Her voice, trained by vocal trainers in a highly structured Disney environment, was exactly what it needed to be: passable.

Why don't people just leave Britney alone?

Spears' entire career shifted in the summer of 2007 when her rehab problems evolved into a very public head shaving. She gained weight. The music producers that made her songs so catchy moved on to new artists like Katy Perry. People began to pity her.  Britney Jean, the album "Alien" is on, sold horribly. Unlike her debut, which sold 12 million copies, Britney Jean sold a mere 209,000. It was the first Britney album that did not sell more than 5 million. The music video for the album's single "Work Bitch" was criticized for post-production editing to make her look thinner.

The issue at hand here isn't about vocal ability. It's about authenticity. When we watch Beyoncé sing the "Star Spangled Banner", we believe her. Hearing, in this case, is believing. The facade of the pop star proclaims that everything is great: the dancing, the special effects, even the voice.

This backlash over the leak isn't about vocals, it's about that facadé.
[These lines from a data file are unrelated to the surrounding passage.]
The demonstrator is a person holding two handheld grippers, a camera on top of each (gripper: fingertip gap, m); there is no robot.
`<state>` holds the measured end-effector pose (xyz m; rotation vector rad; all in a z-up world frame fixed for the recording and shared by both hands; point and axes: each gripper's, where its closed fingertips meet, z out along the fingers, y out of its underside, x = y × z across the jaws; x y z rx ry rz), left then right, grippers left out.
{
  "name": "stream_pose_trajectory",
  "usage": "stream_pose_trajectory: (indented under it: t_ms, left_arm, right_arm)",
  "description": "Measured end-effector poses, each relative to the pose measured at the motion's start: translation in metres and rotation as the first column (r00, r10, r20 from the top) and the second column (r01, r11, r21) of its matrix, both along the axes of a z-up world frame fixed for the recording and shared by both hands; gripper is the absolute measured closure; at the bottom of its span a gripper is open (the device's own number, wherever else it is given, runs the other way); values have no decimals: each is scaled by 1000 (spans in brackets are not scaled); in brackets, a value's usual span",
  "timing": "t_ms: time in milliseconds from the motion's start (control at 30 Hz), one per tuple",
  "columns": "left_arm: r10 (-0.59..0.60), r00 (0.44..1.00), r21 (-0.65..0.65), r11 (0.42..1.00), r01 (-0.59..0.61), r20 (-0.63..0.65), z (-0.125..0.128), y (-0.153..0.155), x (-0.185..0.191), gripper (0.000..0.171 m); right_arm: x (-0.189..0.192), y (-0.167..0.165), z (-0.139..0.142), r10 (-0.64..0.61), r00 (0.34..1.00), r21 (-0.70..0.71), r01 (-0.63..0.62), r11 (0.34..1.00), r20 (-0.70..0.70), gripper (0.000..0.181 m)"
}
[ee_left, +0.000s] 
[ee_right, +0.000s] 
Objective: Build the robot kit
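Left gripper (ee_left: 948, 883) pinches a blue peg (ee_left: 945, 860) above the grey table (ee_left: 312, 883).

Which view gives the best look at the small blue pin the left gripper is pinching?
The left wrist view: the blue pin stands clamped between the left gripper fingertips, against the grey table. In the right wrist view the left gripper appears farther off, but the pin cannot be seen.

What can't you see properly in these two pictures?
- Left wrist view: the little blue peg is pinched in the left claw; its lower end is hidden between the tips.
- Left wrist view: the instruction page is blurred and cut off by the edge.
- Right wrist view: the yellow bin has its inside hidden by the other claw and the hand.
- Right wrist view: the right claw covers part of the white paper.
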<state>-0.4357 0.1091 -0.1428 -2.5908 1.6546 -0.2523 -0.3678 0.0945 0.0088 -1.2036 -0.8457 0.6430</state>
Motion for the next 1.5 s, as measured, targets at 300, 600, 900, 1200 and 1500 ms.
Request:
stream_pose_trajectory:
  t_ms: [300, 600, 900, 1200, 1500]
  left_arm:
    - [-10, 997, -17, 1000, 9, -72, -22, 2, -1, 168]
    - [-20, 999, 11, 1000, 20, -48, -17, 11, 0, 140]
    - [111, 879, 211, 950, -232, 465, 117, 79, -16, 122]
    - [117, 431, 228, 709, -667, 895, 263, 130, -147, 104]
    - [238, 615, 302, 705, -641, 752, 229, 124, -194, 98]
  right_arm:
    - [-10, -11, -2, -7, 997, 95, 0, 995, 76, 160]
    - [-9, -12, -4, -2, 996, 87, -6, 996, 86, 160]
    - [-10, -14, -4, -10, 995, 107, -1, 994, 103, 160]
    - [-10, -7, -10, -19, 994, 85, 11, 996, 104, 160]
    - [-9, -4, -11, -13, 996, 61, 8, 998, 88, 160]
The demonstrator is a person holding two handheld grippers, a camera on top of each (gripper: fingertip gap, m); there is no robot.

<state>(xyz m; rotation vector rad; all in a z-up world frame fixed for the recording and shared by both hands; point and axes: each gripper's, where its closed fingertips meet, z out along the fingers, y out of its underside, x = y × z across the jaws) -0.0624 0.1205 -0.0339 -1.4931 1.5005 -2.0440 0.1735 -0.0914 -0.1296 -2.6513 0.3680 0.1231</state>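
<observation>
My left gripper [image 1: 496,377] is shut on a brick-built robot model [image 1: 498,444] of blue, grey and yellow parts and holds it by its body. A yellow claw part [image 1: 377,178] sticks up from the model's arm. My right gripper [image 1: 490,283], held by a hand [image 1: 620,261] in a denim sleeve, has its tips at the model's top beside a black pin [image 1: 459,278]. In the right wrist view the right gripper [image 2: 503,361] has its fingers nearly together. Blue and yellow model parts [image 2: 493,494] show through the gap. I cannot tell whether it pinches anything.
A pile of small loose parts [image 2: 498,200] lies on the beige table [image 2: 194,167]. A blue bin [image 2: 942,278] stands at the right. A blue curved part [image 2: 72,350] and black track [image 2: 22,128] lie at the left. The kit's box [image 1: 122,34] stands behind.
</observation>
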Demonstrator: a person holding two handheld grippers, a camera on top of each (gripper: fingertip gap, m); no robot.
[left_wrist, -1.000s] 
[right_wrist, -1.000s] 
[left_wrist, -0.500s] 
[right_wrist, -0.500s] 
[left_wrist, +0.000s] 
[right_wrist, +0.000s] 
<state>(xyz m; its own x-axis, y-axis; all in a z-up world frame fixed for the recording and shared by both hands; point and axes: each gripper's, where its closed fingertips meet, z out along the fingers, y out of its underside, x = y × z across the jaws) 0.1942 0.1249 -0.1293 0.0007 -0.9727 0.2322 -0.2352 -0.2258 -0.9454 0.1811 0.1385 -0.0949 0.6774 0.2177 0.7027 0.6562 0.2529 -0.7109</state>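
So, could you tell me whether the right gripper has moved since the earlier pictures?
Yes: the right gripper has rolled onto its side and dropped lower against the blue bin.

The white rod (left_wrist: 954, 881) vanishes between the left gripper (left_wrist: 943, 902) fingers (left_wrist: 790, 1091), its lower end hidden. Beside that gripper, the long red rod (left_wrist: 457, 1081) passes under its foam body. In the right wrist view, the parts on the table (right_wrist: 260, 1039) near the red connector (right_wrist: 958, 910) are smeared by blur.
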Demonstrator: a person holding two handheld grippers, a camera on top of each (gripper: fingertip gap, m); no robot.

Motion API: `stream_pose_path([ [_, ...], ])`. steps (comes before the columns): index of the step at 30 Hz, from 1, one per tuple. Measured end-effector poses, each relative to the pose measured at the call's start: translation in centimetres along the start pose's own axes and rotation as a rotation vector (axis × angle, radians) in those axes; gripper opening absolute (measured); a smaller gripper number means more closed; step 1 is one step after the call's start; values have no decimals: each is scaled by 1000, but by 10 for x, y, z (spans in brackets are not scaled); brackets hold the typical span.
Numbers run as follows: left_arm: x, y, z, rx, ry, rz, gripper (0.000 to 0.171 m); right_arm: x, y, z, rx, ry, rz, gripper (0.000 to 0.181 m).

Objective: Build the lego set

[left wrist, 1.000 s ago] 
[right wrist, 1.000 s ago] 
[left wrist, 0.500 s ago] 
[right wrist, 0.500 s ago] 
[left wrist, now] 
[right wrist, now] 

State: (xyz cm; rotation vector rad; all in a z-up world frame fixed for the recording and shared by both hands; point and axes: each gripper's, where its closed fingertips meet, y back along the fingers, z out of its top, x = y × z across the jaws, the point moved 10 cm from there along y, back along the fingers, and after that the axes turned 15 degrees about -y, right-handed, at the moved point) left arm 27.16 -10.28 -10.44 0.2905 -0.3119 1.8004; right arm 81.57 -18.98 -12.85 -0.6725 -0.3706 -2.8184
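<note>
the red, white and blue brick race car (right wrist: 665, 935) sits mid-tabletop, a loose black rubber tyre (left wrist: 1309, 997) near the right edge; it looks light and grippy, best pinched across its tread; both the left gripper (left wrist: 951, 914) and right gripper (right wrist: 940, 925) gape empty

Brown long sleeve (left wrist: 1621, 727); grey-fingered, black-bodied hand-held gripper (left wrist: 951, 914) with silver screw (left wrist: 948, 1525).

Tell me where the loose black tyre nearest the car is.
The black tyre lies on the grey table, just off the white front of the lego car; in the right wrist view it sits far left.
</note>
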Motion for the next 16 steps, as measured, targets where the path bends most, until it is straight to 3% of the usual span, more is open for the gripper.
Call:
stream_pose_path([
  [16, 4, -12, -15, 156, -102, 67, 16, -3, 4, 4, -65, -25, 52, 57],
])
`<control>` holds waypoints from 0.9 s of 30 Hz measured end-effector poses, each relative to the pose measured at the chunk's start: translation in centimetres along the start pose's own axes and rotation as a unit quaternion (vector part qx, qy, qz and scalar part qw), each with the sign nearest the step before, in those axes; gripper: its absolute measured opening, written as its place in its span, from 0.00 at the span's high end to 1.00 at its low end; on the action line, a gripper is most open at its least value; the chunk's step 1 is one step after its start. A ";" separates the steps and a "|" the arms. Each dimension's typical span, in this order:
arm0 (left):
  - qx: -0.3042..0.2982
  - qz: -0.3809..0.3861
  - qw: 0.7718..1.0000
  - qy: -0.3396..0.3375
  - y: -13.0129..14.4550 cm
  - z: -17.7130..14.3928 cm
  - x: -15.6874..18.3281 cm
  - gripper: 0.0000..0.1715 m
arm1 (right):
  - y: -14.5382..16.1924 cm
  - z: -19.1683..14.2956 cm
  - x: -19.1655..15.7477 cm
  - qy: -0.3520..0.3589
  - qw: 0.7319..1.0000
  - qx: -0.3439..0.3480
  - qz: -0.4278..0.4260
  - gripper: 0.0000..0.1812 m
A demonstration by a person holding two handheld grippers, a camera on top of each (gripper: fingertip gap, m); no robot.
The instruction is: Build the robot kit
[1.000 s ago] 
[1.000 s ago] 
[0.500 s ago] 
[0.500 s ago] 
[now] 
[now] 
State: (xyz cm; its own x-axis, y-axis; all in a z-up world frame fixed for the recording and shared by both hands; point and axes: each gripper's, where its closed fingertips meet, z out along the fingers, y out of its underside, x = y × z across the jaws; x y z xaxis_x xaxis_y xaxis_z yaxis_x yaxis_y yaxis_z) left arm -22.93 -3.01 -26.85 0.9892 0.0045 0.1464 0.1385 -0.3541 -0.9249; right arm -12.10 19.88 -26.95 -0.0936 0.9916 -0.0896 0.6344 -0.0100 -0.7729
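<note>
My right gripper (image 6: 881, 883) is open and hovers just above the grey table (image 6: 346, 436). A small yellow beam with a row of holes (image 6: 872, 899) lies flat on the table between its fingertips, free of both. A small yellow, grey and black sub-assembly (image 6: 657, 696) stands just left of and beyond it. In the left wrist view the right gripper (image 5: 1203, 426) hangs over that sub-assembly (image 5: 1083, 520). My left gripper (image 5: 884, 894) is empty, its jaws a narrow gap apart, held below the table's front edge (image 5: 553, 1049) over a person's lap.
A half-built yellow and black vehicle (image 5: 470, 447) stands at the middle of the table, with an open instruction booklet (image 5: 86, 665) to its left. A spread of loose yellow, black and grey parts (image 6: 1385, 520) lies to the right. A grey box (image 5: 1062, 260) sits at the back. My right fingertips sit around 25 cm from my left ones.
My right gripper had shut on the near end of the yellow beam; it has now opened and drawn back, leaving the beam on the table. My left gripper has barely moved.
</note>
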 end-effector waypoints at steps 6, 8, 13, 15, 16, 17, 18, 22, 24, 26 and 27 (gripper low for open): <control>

It's about what a pop star should be, not just what they sound like. Despite Spears' failures, she still hasn't lost that. Her shows in Vegas have record ticket sales, and despite a flop of a last album, she's still very much in the public consciousness. We can mourn the loss of Britney's stage presence, of her golden locks, and even of her ability to dance. But we can't mourn the loss of her voice. That, she never had.